Suntrust Park Begins To Take Shape

It's pretty much a guarantee that food is going to suck. Don't get me wrong, it's a great idea from the Falcons, and the Braves considered doing something similar. But it is likely that the cheap food is going to be pretty crappy and that they will eventually increase those prices.

You can't exactly **** up refillable sodas, hot dogs, pretzels, and waffle fries. Plus, it's not like the food inside of SunTrust (made by Delaware North) doesn't already suck - at triple the price.

And yes, I honestly would rather pay extra for Antico and H&F than get whatever that $3 pizza slice ends up being. Plus, $3 for a pizza slice is $24 for a whole pizza. So you're not saving money there vs. Antico.

Feel free. There will be an Antico (and a Fox Bros.) inside Mercedes-Benz Stadium too.
 
As a California native who is a fan of the Falcons and Braves, I'm rooting for whatever makes each team the most money.

But aren't you leaving out the part about PSLs with the Falcons? From what I understand the prices of food at that stadium are almost any empty gesture meant to overcompensate for the ridiculous price to attend a game.

I don't know much about PSLs ... I've read that the Falcons (and ATL UTD) have basically sold them all, though. And that the Las Vegas Raiders adapted the same model. It'll be interesting to see how the secondary ticket market pans out.
 
An Atlanta area urban planner critiques Suntrust Park/The Battery:

http://deadspin.com/the-braves-new-ballpark-is-an-urban-planners-nightmare-1797593063

Attached to SunTrust Park like a Cinnabon-scented goiter is the Battery Atlanta, a $550M mixed-used development that looks an awful lot like a New Urbanist project, the widely criticized school of planning that is equal parts social engineering and neoliberalism. New Urbanism is city planning as Truman Show, attempting to humanize and rescale the misguided master planning concepts favored by designers like Le Corbusier.
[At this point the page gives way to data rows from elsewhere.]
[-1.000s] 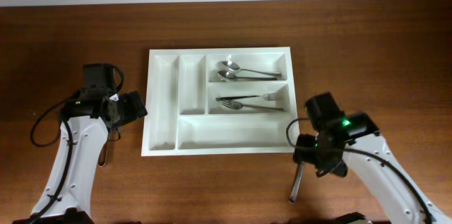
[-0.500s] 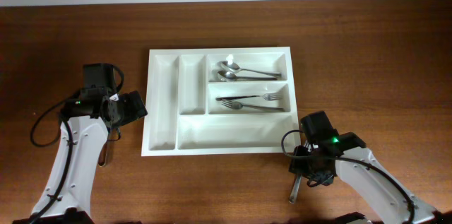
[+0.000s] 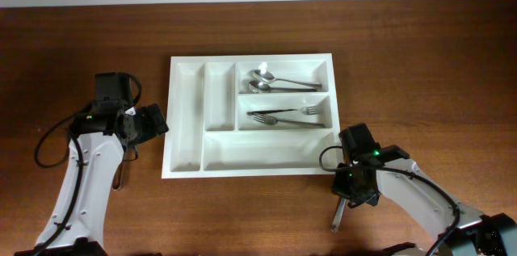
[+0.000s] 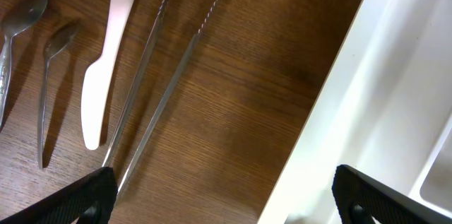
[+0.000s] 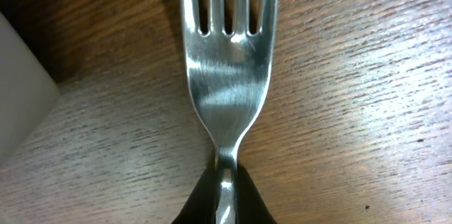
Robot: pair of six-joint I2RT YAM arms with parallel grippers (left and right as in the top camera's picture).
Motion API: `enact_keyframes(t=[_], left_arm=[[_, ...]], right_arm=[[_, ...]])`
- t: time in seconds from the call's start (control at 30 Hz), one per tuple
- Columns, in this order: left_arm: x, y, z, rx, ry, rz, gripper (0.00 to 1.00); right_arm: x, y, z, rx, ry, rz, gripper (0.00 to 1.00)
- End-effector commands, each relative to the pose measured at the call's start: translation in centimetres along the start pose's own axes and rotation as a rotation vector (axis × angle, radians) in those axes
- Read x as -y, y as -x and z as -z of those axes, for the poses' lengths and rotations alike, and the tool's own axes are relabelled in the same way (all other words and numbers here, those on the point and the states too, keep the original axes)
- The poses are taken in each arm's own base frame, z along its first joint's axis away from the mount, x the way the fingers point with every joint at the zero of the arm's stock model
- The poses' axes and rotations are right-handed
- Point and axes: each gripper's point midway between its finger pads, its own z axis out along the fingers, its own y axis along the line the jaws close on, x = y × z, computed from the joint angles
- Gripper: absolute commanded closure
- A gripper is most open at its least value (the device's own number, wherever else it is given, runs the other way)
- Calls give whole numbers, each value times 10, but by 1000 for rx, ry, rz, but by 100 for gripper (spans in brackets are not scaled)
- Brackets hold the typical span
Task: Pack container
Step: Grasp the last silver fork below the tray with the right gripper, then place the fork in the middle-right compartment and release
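Your tray (image 3: 186, 119) sits mid-tabletop, nearer the far edge, with spoons (image 3: 271, 82) and forks (image 3: 287, 115) in two of its wide compartments. Just off its near right corner, toward the near edge, a fork (image 5: 227, 97) lies on the wood. Your right fingers (image 5: 198, 210) look clamped on its neck, so you're at the pick-up. Next, lift it over the rim and across to the other forks. Your left fingers (image 4: 85, 199) stand apart, empty, beside the tray's left rim.

Two arms reaching in from the near side, one gripping, one empty.
Left arm (image 3: 87, 171) angles up and inward, left gripper (image 3: 151, 120) with fingers spread wide (holding nothing) — right arm (image 3: 420, 199) bends inward, right gripper (image 5: 224, 203) pinched tight on a fork's (image 5: 227, 75) neck.
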Motion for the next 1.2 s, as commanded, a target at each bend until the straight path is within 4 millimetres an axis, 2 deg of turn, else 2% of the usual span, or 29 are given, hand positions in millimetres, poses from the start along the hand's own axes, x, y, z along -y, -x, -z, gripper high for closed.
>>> enact_keyframes(t=[0.0,0.1,0.23,0.43,0.57,0.73,0.87,1.03,1.1,1.17], left_arm=[[-1,7,3,16,4,-8,1],[-1,7,3,16,4,-8,1],[-1,7,3,16,4,-8,1],[-1,7,3,16,4,-8,1],[-1,7,3,16,4,-8,1],[-1,7,3,16,4,-8,1],[-1,7,3,16,4,-8,1],[-1,7,3,16,4,-8,1],[-1,7,3,16,4,-8,1],[-1,7,3,16,4,-8,1]], right_arm=[[11,-5,-11,-20,-47,-6,96],[12,-4,-6,-14,-55,-5,96],[15,6,12,46,-78,-3,96],[18,39,75,239,-126,11,96],[-1,58,117,345,-64,132,96],[-55,74,157,438,100,549,96],[-83,91,179,574,116,895,96],[-127,88,191,741,171,1474,96],[-140,86,192,786,197,1610,96],[-149,90,189,812,210,1666,96]])
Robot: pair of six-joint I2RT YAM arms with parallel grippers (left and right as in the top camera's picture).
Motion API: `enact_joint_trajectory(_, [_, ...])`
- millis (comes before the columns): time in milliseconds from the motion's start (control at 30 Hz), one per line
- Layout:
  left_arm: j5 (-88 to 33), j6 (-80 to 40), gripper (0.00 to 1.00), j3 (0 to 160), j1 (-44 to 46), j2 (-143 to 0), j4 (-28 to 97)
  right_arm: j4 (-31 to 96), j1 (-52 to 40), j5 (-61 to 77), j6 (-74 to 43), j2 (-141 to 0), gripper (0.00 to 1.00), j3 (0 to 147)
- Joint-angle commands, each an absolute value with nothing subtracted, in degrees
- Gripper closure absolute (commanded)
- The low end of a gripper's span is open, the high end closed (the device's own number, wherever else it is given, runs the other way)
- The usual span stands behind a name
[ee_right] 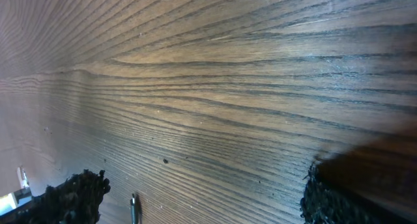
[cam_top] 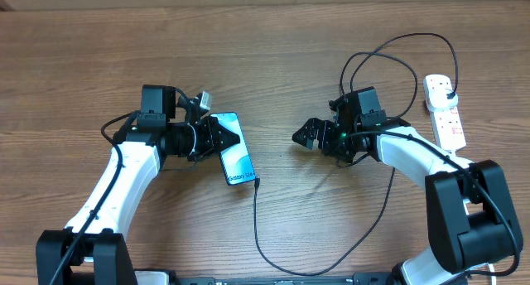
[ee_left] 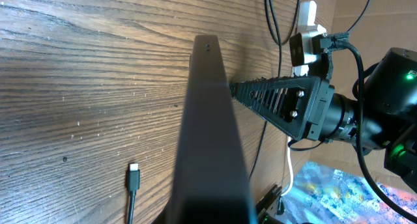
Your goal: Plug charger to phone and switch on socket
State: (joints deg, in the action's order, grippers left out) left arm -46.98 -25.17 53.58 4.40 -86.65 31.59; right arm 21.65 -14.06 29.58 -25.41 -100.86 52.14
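The phone (cam_top: 235, 149) lies slanted left of centre, teal screen up, with the "Galaxy" text at its near end. My left gripper (cam_top: 212, 140) is shut on the phone's left edge. In the left wrist view the phone (ee_left: 210, 126) is a dark edge-on bar. The charger's connector tip (cam_top: 257, 182) lies on the table just off the phone's near end, apart from it, and also shows in the left wrist view (ee_left: 133, 174). The black cable loops round to its plug (cam_top: 448, 91) in the white socket strip (cam_top: 445, 118). My right gripper (cam_top: 308, 135) is open and empty, right of the phone.
The charger cable (cam_top: 258, 235) runs toward the front edge and back up under my right arm, with loops (cam_top: 389, 57) at the back right. The socket strip's white cord (cam_top: 460, 156) passes near my right arm. The right wrist view shows bare wood (ee_right: 215, 107).
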Motion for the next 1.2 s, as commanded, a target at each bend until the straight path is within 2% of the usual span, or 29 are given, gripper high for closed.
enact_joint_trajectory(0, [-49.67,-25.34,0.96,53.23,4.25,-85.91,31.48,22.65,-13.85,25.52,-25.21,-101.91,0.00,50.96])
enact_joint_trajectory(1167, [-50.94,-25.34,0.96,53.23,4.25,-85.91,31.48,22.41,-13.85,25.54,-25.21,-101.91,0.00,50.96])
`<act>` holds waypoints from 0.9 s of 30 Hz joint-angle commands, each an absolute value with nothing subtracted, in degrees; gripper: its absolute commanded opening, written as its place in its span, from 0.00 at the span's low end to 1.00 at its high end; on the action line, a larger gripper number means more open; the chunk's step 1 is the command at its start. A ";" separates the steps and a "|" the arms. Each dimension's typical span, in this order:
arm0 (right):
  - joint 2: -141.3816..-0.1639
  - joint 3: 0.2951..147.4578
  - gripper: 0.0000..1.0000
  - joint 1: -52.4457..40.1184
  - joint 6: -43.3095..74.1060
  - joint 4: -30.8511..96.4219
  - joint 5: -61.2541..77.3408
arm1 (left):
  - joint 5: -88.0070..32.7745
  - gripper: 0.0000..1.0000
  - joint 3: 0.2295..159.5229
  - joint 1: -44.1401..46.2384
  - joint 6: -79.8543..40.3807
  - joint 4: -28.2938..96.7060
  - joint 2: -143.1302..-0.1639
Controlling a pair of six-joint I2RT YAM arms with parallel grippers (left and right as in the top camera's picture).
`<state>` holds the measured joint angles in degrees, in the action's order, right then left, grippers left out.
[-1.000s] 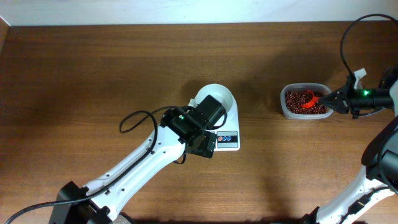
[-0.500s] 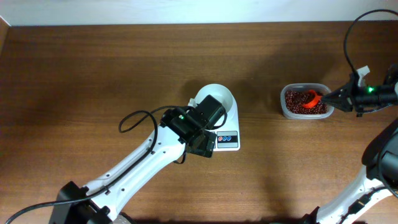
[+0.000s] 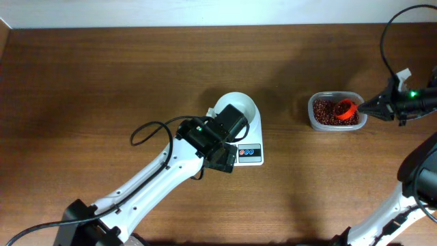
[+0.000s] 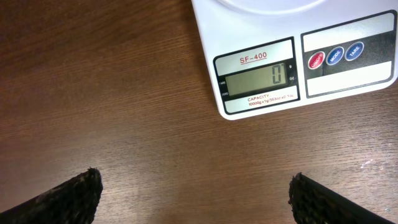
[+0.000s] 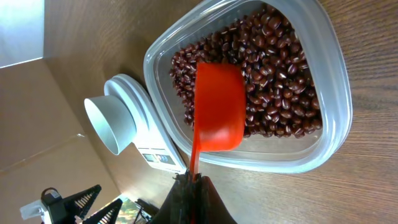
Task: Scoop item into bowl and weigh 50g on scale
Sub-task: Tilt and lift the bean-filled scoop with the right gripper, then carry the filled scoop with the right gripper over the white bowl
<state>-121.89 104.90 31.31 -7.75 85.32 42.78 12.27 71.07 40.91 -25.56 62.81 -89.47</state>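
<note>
The dark red-brown beans [image 3: 329,113] fill a clear plastic tub [image 3: 311,116] at the right. My right gripper [image 3: 372,106] is shut on the handle of an orange-red scoop [image 3: 346,108], whose cup sits over the beans near the tub's right side. The right wrist view shows the scoop [image 5: 217,106], the beans [image 5: 280,81] and the gripper [image 5: 194,182]. The white bowl [image 3: 244,104] stands on the white scale [image 3: 252,152], partly hidden by my left arm. My left gripper [image 4: 196,190] is open and empty over the table just in front of the scale [image 4: 261,37], whose display reads 0.
The bowl [image 5: 112,124] and scale [image 5: 155,152] also show far off in the right wrist view. The left arm [image 3: 164,171] crosses the table from the front left. A black cable [image 3: 147,130] loops beside it. The tub's rim [image 5: 336,124] lies close to the right gripper.
My right gripper has drawn back to the right, and the scoop has shifted toward the tub's right side and turned. The left arm has not moved.
</note>
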 commanded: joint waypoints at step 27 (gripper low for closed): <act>-121.86 109.21 0.04 26.89 -12.23 90.00 47.64 | 12.93 0.99 70.52 40.71 -26.09 62.87 -88.05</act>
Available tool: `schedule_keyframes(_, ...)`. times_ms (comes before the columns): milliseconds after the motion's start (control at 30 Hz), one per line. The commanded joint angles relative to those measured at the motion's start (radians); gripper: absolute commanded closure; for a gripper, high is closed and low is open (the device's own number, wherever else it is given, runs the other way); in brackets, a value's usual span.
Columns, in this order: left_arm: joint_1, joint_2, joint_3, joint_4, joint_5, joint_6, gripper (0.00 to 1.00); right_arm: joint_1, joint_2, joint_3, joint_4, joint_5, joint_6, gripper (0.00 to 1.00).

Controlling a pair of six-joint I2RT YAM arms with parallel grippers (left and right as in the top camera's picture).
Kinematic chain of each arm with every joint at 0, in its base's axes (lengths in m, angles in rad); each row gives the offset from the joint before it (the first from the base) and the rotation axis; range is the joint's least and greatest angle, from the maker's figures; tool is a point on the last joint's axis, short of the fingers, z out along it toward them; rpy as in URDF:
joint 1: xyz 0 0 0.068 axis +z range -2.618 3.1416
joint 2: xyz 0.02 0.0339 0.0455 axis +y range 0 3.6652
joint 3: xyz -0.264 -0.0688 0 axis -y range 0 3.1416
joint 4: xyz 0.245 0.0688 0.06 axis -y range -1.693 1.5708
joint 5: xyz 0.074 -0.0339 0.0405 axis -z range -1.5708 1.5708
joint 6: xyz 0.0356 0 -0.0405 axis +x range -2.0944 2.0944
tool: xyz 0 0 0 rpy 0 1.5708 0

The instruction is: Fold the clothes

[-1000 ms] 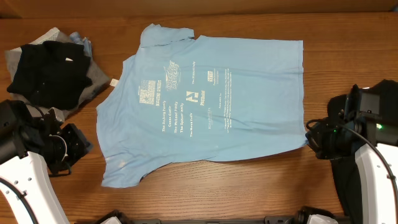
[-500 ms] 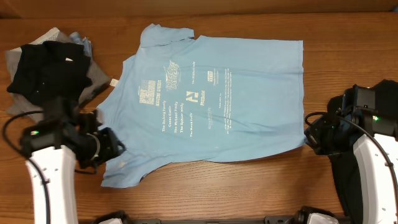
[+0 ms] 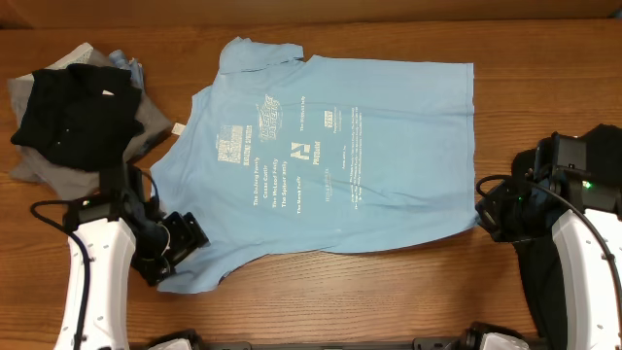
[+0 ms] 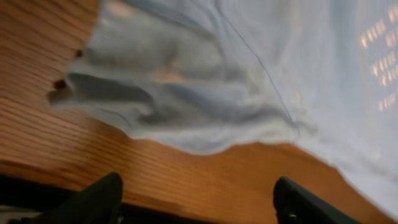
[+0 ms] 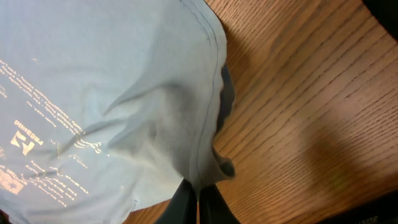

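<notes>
Light blue T-shirt (image 3: 389, 126): blocks and short lines of small white print (image 3: 279, 190) across it, too fine to read from overhead. The right wrist view shows the same print skewed and blurred, with no word legible.

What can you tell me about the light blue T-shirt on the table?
The T-shirt is soft light blue cloth with small white print across its middle. It lies spread flat on the wooden table, neck to the left in the overhead view, hem to the right, one sleeve wrinkled at the bottom left. The right gripper is shut on a hem corner, bunching it. The left gripper stands open at the wrinkled sleeve; contact is unclear.
</notes>
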Motion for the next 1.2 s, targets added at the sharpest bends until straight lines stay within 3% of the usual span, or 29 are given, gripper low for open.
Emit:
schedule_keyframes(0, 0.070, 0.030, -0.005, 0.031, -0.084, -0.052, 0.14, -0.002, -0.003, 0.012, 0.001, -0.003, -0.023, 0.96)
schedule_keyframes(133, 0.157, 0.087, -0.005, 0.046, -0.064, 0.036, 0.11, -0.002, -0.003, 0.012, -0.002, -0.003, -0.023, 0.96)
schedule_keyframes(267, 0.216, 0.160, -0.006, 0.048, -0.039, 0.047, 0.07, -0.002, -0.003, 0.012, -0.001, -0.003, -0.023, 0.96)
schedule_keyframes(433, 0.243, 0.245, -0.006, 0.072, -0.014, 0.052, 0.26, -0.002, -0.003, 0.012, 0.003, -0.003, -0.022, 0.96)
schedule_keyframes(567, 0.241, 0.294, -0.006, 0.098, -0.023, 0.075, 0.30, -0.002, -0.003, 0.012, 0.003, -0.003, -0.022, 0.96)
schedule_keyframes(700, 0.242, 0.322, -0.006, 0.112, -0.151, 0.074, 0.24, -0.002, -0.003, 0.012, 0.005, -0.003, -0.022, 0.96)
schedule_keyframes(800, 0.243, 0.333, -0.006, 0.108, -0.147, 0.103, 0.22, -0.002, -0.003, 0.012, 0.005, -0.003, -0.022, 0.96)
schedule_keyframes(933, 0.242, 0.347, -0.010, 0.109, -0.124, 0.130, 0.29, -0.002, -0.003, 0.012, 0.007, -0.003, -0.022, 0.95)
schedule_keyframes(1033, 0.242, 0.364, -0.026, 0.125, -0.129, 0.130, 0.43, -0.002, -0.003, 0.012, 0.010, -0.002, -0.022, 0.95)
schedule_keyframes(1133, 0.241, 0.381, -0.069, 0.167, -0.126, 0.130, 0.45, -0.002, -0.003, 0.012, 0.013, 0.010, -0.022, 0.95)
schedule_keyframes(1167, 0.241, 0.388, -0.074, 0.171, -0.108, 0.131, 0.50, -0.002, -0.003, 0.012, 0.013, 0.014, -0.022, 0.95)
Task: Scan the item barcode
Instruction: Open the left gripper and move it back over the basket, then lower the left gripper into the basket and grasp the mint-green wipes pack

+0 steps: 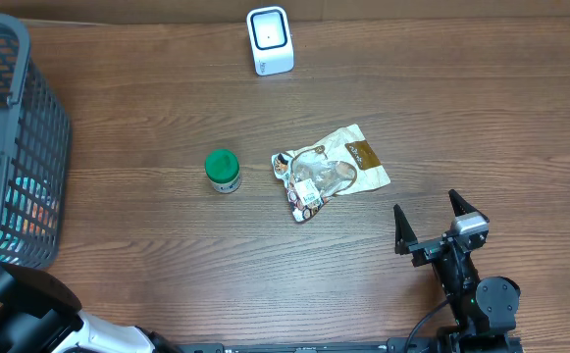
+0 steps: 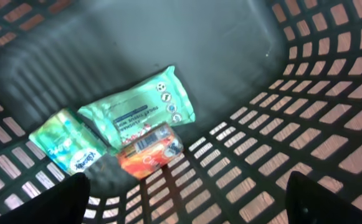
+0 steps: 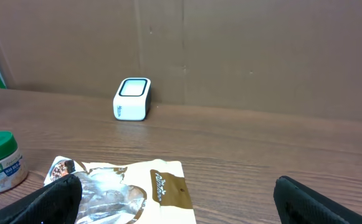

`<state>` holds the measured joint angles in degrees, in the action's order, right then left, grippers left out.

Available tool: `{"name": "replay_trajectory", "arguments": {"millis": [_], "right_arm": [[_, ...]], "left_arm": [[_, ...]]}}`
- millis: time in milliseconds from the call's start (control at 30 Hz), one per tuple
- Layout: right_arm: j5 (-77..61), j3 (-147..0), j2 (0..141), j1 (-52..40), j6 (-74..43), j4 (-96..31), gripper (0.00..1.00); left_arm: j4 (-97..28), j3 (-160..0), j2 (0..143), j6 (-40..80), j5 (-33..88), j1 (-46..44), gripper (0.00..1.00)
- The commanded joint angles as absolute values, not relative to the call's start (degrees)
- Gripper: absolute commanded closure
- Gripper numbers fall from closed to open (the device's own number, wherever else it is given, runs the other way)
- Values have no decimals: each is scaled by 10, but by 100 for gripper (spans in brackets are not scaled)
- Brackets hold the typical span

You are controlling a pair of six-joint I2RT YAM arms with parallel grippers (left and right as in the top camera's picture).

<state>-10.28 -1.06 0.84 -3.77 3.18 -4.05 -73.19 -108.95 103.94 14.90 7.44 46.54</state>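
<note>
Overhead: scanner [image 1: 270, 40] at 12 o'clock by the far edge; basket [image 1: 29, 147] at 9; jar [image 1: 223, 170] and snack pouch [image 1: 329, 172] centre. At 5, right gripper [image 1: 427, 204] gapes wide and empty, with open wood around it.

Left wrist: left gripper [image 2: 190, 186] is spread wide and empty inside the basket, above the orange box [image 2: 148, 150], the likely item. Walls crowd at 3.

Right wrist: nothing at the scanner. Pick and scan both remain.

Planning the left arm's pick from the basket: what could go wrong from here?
1. The orange box lies against the wipes pack, with the small green pack close by, so the open left gripper may pinch two items.
2. The basket wall is slotted; a finger could snag there.
3. The snack bag on the table is crumpled and glossy, so the scanner may misread it.
</note>
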Motion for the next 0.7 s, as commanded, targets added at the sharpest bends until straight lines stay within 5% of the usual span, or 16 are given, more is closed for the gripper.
{"name": "replay_trajectory", "arguments": {"millis": [0,167,300,667], "right_arm": [[-106,-4,2,-35,29,-37,0],[-106,-4,2,-35,29,-37,0],[-106,-4,2,-35,29,-37,0],[-106,-4,2,-35,29,-37,0]], "left_arm": [[-725,-1071,1039,155,70,465,16],[-728,-1068,1039,154,71,465,16],[-735,-1068,1039,155,104,465,1],[-813,-1068,1039,153,121,459,0]]}}
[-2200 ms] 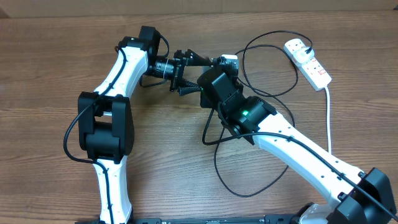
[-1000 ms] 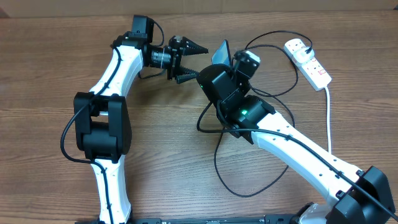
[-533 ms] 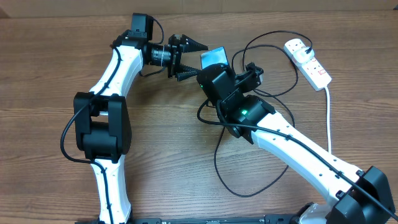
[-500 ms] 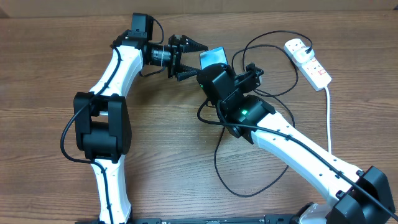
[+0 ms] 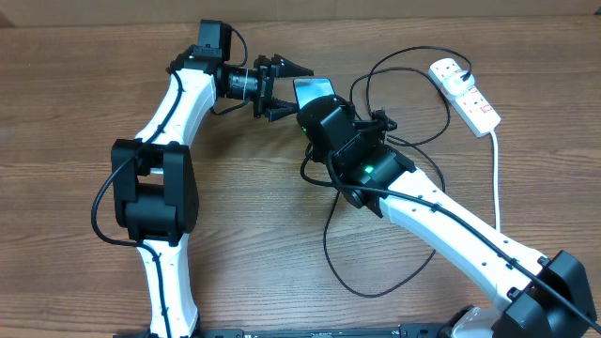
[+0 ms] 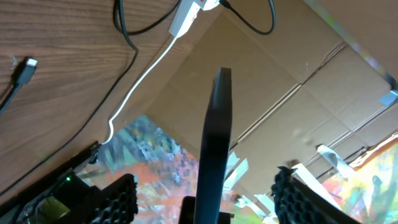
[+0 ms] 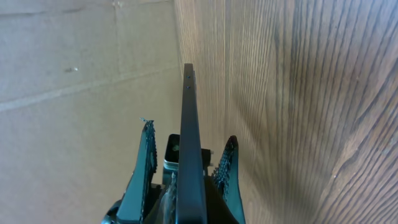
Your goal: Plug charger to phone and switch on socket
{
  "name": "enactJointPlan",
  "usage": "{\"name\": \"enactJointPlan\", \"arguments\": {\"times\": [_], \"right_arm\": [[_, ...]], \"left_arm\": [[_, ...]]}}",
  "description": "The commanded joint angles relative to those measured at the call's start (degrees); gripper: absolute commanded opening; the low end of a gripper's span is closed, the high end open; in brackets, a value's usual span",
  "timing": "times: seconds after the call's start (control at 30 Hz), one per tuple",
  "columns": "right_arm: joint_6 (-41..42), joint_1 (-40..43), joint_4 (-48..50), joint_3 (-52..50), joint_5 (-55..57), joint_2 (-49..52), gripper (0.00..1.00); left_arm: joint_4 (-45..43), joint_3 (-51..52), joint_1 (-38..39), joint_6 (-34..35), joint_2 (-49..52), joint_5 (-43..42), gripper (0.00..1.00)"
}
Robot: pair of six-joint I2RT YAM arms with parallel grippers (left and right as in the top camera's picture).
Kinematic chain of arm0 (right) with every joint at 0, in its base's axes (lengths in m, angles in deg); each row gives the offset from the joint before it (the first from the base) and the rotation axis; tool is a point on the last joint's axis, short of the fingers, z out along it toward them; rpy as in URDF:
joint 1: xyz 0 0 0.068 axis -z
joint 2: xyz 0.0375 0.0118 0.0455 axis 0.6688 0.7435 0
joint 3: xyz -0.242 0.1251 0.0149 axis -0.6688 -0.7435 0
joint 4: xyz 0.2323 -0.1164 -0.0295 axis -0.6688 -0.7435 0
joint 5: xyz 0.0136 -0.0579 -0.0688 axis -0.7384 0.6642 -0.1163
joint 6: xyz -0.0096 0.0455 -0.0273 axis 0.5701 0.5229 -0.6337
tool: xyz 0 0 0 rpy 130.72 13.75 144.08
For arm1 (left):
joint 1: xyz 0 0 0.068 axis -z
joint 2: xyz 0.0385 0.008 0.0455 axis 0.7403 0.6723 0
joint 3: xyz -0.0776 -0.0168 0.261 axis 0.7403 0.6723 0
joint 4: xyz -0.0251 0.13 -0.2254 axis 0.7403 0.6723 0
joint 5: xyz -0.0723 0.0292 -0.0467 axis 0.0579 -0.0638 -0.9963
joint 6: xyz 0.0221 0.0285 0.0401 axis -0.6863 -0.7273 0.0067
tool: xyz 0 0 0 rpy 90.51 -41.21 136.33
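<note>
Slim rectangular phone with a bright blue-cyan screen [image 5: 315,87]: held off the brown wood-grain table [image 5: 75,94]. The right gripper [image 7: 189,132] has its fingers closed on the two flat faces at the near end.

Step in hand, as I read it: presenting the phone for plugging. Nothing is plugged in yet.

Left gripper [image 5: 295,92]: just beside the phone's long edge, fingers spread wide, holding nothing. No contact with the phone shows.

The long thin black charger cable [image 5: 413,50] loops over the table. Its small black connector tip [image 6: 25,66] lies loose on the wood, off to one side of the left gripper and well apart from the phone.

Next move likely calls for the left gripper to fetch that tip and line it up with the port while the right holds steady. Which end carries the port, I cannot tell.

White oblong socket strip with a red switch [image 5: 467,92]: farther out, no gripper near it.

The phone's long axis runs straight ahead of the right gripper's fingertips toward the cardboard wall [image 7: 74,62], free end leading. Screen roughly up, tilted; edge-on in both wrist views.
</note>
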Motion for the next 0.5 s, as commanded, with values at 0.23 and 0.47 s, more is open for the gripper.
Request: {"name": "enactJointPlan", "arguments": {"times": [0.23, 0.47], "right_arm": [[4.5, 0.2, 1.2, 1.6, -0.1, -0.3, 0.04], [4.4, 0.2, 1.2, 1.6, -0.2, -0.3, 0.04]], "left_arm": [[-0.2, -1.3, -0.2, 4.2, 0.0, -6.2, 0.57], [-0.2, -1.3, 0.1, 5.8, 0.0, -8.0, 0.48]]}}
Cities like Seaside, Fla.,—where the Truman Show was partially filmed—and Disney-designed Celebration are attempts to urbanize the suburbs by integrating venerable concepts like transit-oriented design into communities cut from whole cloth. What many of these inorganic communities lack, however, is true diversity. Studies show that homes in New Urbanism communities are often expensive and the communities are more racially homogeneous than urban neighborhoods. “New Urbanism takes seriously many challenges of America’s current suburban landscape with an attention to the human scale, historical references, and architectural character,” says Ashley Bigham, a Walter B. Sanders Fellow at the University of Michigan’s architecture school and co-founder of Outpost Office. “However, many critics of New Urbanism have noted that relying on a historical understanding of urban spaces limits, if not excludes, more contemporary aspects of the city including individual expression and economic diversity.” Planting a project like the Battery in the middle of Cobb County (62 percent white at the last census, compared to 38 percent for Atlanta) only serves to amplify those issues.

[...]

SunTrust Park is an evolution of that “otherness” that the Atlanta suburbs originally represented, a stadium that wants as much to do with its team’s namesake city as the county that’s paying its bills. It still remains to be seen how tight that embrace will be when the team eventually becomes relevant again. As Jason Henderson noted in our conversation, “If the Braves win a World Series, where are they having the parade?


[...]

Givens also laments the potential lack of diversity at games now that transit options are meager. “When the Braves were at Turner Field, it would have been one of the few opportunities for people from largely-white Cobb to mix face-to-face with people of color and people in lower economic classes,” he said. “You didn’t need to own a car. You could take a MARTA bus there, or even walk if you lived in Summerhill, Peoplestown, or Mechanicsville—all neighborhoods where most residents are historically black and lower-income.”

[MENTION=108]jpx7[/MENTION] [MENTION=4]Julio3000[/MENTION]

I don't line in Atlanta, and have not yet made it out to see the new park.... but this stuff strikes me as sour grapes coming from a guy who is a city or county planner, or studies urban planning, and espouses a different philosophy than the one they chose.

Kind of reminds me of when Andruw negotiated his own contract with the Braves, bypassing Boras. We saw a few articles talking about what was not in the contract, basically calling players stupid for not being totally dependent on agents. It really became clear just how powerful Boras is as he clearly "commissioned" articles to be written to protect his livelihood.

I suspect this is coming from someone with hurt feelings because the Braves ignored his/her advice, or didn't ask for it.

As I say, I haven't been there yet... probably next season sometime, but that is how it reads to me.